What are Some Track Workouts to Try?

Below you’ll find some track workouts that you can incorporate into your training no matter when you are in your plan. Some workouts lend themselves better for early training while others are good at the end. Pick the ones that work best for you!

1. Striders

Striders are a great track workout to start with and begin incorporating in the first 1-3 weeks of your training for a long-distance run. They are 50-100m sprints, which start at a slow pace and gradually increase to 95% max capacity. Repeat 10-20 times.

If you can end a long run near an outdoor track, then you can do some striders as a great way to add some speed as well as finish off your long run. Some runners also like to use them as a way to warm up, so you could also do some before a long run as well.

2. 400m Intervals

After you’ve added some striders to your running program, you can add 400m intervals (or ¼ mile intervals) after four weeks. Depending on your level, you’ll want to do 4-8 x 400m at a 5k pace or a little faster.

Be sure to spend 200-400m in a recovery jog. The important part is to make sure that you’re spending as much time recovering as you did for the fast interval. The distance doesn’t matter. It’s the time. So if you spent 2:00 running 400m, jog for 2:00 to recover.

3. Mile Repeats

Once you’ve gotten comfortable with 400m intervals, you can start to lengthen them to 800m or ½ mile and then even mile repeats. You should start doing these 2 to 4 weeks before your race.

Do eight-mile repeats at 30-45 seconds slower than your 1-mile race pace and spend 2-4 minutes in a recovery jog. Mile repeats are a great speedwork exercise for long-distance runners because they combine speed and endurance.

4. Speedwork Sandwich

If you like a lot of variety, you should try this workout. Begin by warming up for ½ mile at 80% max capacity with 400m slow for recovery. Next, do 8 x 200m sprints with 100m slow in between and do a 400m recovery jog after the last sprint.
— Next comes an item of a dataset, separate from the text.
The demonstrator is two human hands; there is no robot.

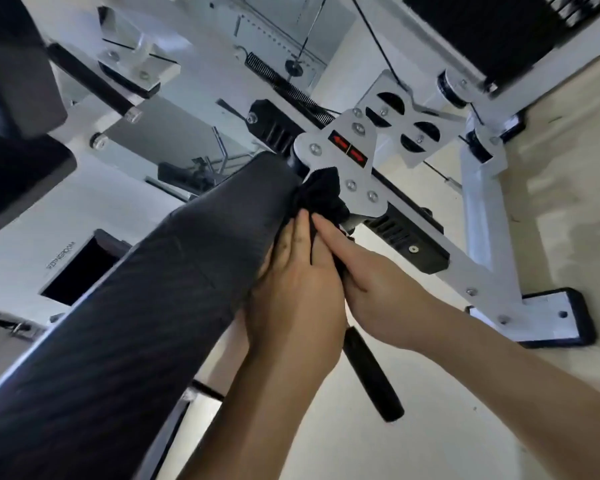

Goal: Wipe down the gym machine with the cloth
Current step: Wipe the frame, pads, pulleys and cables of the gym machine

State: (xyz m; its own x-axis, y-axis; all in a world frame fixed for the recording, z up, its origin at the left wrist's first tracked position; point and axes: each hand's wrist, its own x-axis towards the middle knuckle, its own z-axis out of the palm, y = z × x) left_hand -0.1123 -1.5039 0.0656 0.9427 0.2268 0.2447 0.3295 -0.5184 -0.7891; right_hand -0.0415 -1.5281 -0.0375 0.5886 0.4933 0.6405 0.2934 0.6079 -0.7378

Then run ½ mile again, trying to beat the time from the first ½ mile. If you didn’t overexert yourself in the 200m intervals, there’s a good chance that you’ll be a lot faster for the second ½ mile because your legs have had a chance to warm up and get the blood flowing.

5. Pyramid Intervals

Finally, you can’t go wrong with pyramid intervals. These will help you build and push yourself to do a little more each interval before you come back down. Start with 200m and then increase each interval by 200m with a 200m recovery jog between each one.

Your workout will look like this: 200m, 400m, 600m, 800m, 1000m, 800m, 600m, 400m, and 200m. Your total distance will be 3.1 miles (5k) fast and a recovery of a mile and should take you between 30-45 minutes depending on how fast you run.

Final Thoughts

While you might not hit the track a lot as a long-distance runner, it can definitely help you in increasing your speed and even your endurance. Plus, it’s always nice to change things up and do something different every once and a while.

Figure out what speedwork your training program is missing and then find the nearest track once a week to start adding in some interval workouts. You’ll see a big difference come race day!